* **GOAL OF THE EXERCISE**:
Copy out each line of the data that holds the string "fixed".
----------
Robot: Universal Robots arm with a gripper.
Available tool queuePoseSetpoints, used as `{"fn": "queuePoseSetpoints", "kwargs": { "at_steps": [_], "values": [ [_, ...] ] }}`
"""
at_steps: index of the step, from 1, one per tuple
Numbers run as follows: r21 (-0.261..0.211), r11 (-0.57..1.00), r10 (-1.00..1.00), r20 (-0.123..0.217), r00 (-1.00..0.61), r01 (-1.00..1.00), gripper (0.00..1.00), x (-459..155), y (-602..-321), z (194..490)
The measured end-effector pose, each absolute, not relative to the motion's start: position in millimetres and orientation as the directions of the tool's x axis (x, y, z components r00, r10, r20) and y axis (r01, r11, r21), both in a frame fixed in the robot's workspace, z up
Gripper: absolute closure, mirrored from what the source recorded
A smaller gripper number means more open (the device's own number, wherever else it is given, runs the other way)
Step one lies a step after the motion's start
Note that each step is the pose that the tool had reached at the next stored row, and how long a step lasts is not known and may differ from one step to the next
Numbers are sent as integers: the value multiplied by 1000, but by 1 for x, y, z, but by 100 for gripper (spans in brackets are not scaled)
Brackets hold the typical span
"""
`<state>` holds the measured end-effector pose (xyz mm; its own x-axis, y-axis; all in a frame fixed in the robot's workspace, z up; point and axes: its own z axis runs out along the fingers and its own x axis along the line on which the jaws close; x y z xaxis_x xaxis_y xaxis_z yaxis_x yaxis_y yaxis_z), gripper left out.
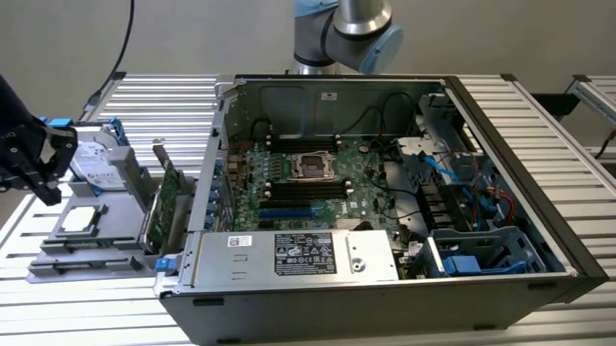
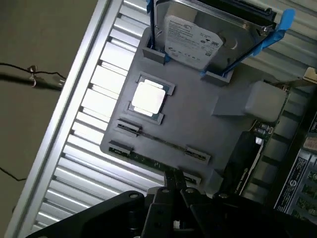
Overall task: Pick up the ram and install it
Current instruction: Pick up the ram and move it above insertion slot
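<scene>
Slatted metal table (image 1: 115, 101), gray tray (image 2: 198, 114) on it, at the exterior view's left of open computer case (image 1: 385, 310). Gripper (image 2: 173, 176) pressed together, tips right by 1 thin green ram (image 2: 143, 159) lying in tray.

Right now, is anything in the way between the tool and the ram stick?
No, nothing I can see. The shut tool hangs over the ram, which lies in the gray tray near the square chip, with open space between them.
</scene>
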<state>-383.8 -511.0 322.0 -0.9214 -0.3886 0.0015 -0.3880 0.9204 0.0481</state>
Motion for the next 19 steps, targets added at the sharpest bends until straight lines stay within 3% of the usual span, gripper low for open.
{"fn": "queuePoseSetpoints", "kwargs": {
  "at_steps": [19],
  "values": [
    [48, 734, -678, 2, -735, -677, 89, -384, -511, 309]
  ]
}}
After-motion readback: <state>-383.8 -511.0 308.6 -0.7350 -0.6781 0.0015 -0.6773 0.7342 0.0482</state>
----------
* **EXERCISE RESPONSE**:
The measured end-effector pose, each absolute, not relative to the motion's start: position in millimetres and orientation as the directions of the tool's x axis (x, y, z components r00, r10, r20) and y axis (r01, r11, r21), both in a frame fixed in the robot's workspace, z up
`<state>` holds the measured end-effector pose (xyz mm; its own x-axis, y-axis; all in a frame fixed in the robot's workspace, z up; point and axes: its own z axis runs out along the fingers and its own x axis along the line on which the jaws close; x y z xaxis_x xaxis_y xaxis_z yaxis_x yaxis_y yaxis_z), gripper left out.

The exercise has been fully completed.